Action item
The response must restate the data exactly, with nothing left out.

Data
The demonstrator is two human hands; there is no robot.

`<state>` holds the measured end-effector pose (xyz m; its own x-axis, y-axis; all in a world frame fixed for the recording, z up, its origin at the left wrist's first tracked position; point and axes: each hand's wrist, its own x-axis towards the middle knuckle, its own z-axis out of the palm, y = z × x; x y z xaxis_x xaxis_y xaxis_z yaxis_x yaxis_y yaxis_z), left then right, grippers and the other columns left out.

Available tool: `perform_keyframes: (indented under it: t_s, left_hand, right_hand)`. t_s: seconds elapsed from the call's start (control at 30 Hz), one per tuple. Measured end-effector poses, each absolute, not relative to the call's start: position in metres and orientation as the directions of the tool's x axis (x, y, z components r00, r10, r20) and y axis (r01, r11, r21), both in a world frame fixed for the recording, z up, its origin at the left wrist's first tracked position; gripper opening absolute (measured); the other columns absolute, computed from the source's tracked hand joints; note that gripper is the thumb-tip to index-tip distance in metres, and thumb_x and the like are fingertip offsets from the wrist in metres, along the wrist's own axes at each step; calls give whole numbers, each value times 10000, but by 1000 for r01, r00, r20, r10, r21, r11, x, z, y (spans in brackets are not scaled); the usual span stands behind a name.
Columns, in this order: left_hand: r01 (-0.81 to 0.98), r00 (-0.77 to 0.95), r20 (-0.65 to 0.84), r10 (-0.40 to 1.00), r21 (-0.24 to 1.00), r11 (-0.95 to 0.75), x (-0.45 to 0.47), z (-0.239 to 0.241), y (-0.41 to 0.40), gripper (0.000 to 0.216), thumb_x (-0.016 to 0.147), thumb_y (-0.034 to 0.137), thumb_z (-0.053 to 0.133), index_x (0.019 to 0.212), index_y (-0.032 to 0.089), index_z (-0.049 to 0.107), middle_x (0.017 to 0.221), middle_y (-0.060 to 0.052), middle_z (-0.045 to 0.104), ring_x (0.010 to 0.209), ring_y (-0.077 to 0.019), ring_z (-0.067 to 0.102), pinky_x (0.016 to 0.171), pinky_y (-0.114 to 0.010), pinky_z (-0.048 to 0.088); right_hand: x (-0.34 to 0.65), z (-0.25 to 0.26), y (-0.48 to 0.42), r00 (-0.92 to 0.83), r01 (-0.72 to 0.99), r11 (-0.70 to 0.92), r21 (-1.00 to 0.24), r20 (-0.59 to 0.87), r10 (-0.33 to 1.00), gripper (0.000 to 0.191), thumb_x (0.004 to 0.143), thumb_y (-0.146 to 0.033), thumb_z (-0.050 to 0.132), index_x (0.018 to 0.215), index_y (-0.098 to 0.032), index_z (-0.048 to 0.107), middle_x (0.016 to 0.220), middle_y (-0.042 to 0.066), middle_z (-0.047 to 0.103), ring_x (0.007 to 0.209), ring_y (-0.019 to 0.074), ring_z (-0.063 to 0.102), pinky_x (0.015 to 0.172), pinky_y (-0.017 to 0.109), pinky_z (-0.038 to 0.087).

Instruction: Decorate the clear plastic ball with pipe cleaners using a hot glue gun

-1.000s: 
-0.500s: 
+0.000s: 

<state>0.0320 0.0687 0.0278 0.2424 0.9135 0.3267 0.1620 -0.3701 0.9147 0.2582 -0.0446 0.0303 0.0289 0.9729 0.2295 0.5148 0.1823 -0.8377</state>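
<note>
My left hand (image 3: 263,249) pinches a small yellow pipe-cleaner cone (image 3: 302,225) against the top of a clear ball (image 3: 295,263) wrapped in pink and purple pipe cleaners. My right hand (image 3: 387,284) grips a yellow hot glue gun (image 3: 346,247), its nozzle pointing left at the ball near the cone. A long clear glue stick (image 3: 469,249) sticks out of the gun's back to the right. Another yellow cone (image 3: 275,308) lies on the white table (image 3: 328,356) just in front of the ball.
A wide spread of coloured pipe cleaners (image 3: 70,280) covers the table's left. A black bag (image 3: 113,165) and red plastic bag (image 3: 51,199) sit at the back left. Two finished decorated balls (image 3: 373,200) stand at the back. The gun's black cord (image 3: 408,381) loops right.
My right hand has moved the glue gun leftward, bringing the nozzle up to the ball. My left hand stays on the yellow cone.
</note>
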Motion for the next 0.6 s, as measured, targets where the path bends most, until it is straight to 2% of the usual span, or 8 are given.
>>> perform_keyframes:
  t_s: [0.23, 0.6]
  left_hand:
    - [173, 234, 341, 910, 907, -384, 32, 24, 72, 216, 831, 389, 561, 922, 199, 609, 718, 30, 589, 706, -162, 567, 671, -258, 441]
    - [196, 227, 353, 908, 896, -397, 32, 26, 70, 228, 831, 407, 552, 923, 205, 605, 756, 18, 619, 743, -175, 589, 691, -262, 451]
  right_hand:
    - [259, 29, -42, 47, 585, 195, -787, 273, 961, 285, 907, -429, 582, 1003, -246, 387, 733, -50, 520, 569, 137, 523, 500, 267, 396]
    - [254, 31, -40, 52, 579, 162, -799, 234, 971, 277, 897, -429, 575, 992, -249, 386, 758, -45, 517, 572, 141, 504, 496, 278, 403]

Written answer
The demonstrator is two human hands; there is no robot.

`<state>` holds the measured end-effector pose (xyz m; its own x-axis, y-axis; all in a world frame fixed for the recording, z up, its origin at the left wrist's first tracked position; point and axes: each hand's wrist, its own x-axis towards the middle knuckle, its own z-axis out of the palm, y = z × x; x y z xaxis_x xaxis_y xaxis_z yaxis_x yaxis_y yaxis_z), left then right, grippers and the other columns left out.

Available tool: `perform_keyframes: (indented under it: t_s, left_hand, right_hand)`. t_s: seconds elapsed from the call's start (control at 30 Hz), one per tuple. Measured end-effector poses, each absolute, not relative to the call's start: position in metres and orientation as the directions of the tool's x axis (x, y, z components r00, r10, r20) and y axis (r01, r11, r21), both in a world frame fixed for the recording, z up, its origin at the left wrist's first tracked position; gripper opening absolute (measured); the other columns absolute, computed from the source's tracked hand joints; note that gripper is the thumb-tip to index-tip distance in metres, and thumb_x and the like are fingertip offsets from the wrist in metres, along the wrist's own axes at each step; calls give whole numbers, each value times 10000, but by 1000 for r01, r00, r20, r10, r21, r11, x, z, y (spans in brackets are not scaled); the usual span stands behind a name.
Columns, in this order: left_hand: r01 (-0.81 to 0.98), r00 (-0.77 to 0.95), r20 (-0.65 to 0.84), r10 (-0.40 to 1.00), r21 (-0.24 to 1.00), r11 (-0.95 to 0.75), x (-0.45 to 0.47), z (-0.239 to 0.241), y (-0.41 to 0.40), gripper (0.000 to 0.216), thumb_x (-0.016 to 0.147), thumb_y (-0.034 to 0.137), thumb_z (-0.053 to 0.133), index_x (0.019 to 0.212), index_y (-0.032 to 0.089), index_z (-0.049 to 0.107), middle_x (0.017 to 0.221), middle_y (-0.060 to 0.052), middle_z (-0.045 to 0.104), ring_x (0.010 to 0.209), ring_y (-0.077 to 0.019), ring_z (-0.067 to 0.102), pinky_x (0.016 to 0.171), pinky_y (-0.114 to 0.010), pinky_z (-0.048 to 0.088); right_hand: x (-0.34 to 0.65), z (-0.25 to 0.26), y (-0.48 to 0.42), r00 (-0.92 to 0.83), r01 (-0.72 to 0.99), r11 (-0.70 to 0.92), r21 (-1.00 to 0.24), r20 (-0.59 to 0.87), r10 (-0.33 to 1.00), gripper (0.000 to 0.191), thumb_x (0.004 to 0.143), thumb_y (-0.146 to 0.033), thumb_z (-0.050 to 0.132), index_x (0.018 to 0.215), index_y (-0.098 to 0.032), index_z (-0.048 to 0.107), middle_x (0.016 to 0.220), middle_y (-0.042 to 0.066), middle_z (-0.047 to 0.103), ring_x (0.007 to 0.209), ring_y (-0.019 to 0.074), ring_z (-0.063 to 0.102), pinky_x (0.015 to 0.172), pinky_y (-0.017 to 0.109), pinky_z (-0.038 to 0.087).

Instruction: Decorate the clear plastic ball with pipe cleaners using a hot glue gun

-1.000s: 
-0.500s: 
+0.000s: 

<state>0.0320 0.0687 0.0278 0.2424 0.9135 0.3267 0.1620 -0.3701 0.9147 0.2582 -0.0446 0.0303 0.0289 0.9729 0.2295 0.5148 0.1823 -0.8377</state>
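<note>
My left hand (image 3: 263,249) pinches a small yellow pipe-cleaner cone (image 3: 302,225) against the top of a clear ball (image 3: 295,263) wrapped in pink and purple pipe cleaners. My right hand (image 3: 387,284) grips a yellow hot glue gun (image 3: 346,247), its nozzle pointing left at the ball near the cone. A long clear glue stick (image 3: 469,249) sticks out of the gun's back to the right. Another yellow cone (image 3: 275,308) lies on the white table (image 3: 328,356) just in front of the ball.
A wide spread of coloured pipe cleaners (image 3: 70,280) covers the table's left. A black bag (image 3: 113,165) and red plastic bag (image 3: 51,199) sit at the back left. Two finished decorated balls (image 3: 373,200) stand at the back. The gun's black cord (image 3: 408,381) loops right.
My right hand has moved the glue gun leftward, bringing the nozzle up to the ball. My left hand stays on the yellow cone.
</note>
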Motion for the next 0.6 s, as measured, targets where the path bends most, until it is straight to 2% of the usual span, or 8 are given.
>>> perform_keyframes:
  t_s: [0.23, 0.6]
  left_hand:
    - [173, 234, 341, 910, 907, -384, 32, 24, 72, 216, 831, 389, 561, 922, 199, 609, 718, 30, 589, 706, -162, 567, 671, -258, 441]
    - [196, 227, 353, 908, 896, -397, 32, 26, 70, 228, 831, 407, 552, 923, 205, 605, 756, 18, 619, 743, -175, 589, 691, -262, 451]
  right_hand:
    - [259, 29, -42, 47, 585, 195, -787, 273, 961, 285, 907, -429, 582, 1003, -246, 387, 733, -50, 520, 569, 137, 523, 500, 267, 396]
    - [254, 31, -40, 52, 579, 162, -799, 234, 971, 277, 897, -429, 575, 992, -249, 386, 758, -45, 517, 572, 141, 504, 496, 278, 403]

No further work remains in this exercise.